The U.S. Postal Service will raise 20 U.S. flags at Fort McHenry on Wednesday. But rather than billow in the breeze, these tiny flags will stick to envelopes.
With Baltimore as host city, the Postal Service will release a set of 20 flag-themed stamps that detail the history of the American flag.
Suggested by citizens, the flag series has been in development for about three years. Einar V. Dyhrkopp, chairman of the Postal Service Board of Governors, will dedicate the stamps at a ceremony scheduled to begin at 7 p.m. at Fort McHenry National Monument and Historic Shrine.

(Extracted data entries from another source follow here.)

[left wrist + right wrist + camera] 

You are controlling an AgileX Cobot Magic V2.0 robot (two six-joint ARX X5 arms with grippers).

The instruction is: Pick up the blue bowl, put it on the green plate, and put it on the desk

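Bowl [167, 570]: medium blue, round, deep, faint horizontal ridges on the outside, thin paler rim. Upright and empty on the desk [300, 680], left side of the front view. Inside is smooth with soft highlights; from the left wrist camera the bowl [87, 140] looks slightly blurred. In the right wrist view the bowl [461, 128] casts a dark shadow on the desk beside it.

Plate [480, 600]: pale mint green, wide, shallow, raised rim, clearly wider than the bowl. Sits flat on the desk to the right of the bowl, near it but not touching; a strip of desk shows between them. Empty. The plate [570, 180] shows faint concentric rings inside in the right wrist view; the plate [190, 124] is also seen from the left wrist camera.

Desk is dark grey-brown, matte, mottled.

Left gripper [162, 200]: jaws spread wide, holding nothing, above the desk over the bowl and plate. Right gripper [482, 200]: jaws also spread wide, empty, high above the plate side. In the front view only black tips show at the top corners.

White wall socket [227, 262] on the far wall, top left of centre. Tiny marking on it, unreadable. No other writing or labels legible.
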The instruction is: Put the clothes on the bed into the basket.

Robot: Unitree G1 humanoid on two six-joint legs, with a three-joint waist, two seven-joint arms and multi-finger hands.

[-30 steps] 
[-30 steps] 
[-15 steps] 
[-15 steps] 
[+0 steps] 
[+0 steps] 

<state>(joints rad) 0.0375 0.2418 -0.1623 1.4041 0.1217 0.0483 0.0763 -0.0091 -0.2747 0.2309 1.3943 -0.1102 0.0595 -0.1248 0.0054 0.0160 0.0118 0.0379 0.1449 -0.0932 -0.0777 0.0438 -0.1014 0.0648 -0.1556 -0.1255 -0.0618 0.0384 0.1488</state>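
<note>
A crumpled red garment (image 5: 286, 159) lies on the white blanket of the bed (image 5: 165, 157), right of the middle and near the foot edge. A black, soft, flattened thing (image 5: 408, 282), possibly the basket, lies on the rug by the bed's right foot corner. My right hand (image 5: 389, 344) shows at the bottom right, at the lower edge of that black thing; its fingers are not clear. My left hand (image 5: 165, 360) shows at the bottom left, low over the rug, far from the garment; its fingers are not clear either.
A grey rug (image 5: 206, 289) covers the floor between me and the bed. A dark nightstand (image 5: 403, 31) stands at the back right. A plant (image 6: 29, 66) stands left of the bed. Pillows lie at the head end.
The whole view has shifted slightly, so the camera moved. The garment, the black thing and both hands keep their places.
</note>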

The stamp release is part of Pause for the Pledge of Allegiance, perhaps Baltimore's largest Flag Day event, sponsored annually at Fort McHenry by the Baltimore-based National Flag Day Foundation.
Flag Day festivities
Flag Day events at Fort McHenry will include a band concert and flyover by the Maryland Air National Guard's Thunderbolt Jets of the 104th Fighter Squadron.The program will conclude about 9:30 p.m. with a fireworks display.
Pat Perluke, project manager for the National Flag Day Foundation, said the U.S. Postal Service asked the group to hold the stamp unveiling because it has held Flag Day events at the fort for 21 years. "The significance to us is that the Star-Spangled Banner is one of the stamps being introduced.
"We're very fortunate to have Fort McHenry right in our back yard, and the Star-Spangled Banneris the Fort McHenry flag," she said. "This is the flag that inspired Francis Scott Keyto write `The Star-Spangled Banner' in 1814."
Key was on a ship watching the fierce bombardment of Fort McHenry and was inspired to pen what became the country's national anthem when he saw the flag waving in the morning.
In addition to the Star-Spangled Banner, the stamps represent various stages of the flag's evolution. One of the stamps features the Continental Colors flag, which was used by George Washington's army in 1775. Other stamps display regional and military flags.
The minihistory lesson that the stamp series provides was researched by Whitney Smith, executive director of the Flag Research Center in Winchester, Mass.
David Martucci, a flag expert based in Washington, Maine, reviewed Smith's research, a practice the post office requires before designing new stamps.
Martucci explains on his Web site that early U.S. flags did not have one specific design.
After 1777, Congress adopted the Stars and Stripes, which is one of the designs on the soon-to-be-released stamps. Because few of the flags have official names, the names that appear on the stamps either describe the flag design or place the flag in a historical context.
Martucci sees the flag stamps as an important learning tool for Americans.
"It's important to think about our flag because the flag and attitudes about it have evolved through the years," he said. "The Postal Service is trying to present some history in a way that most people will come into contact with."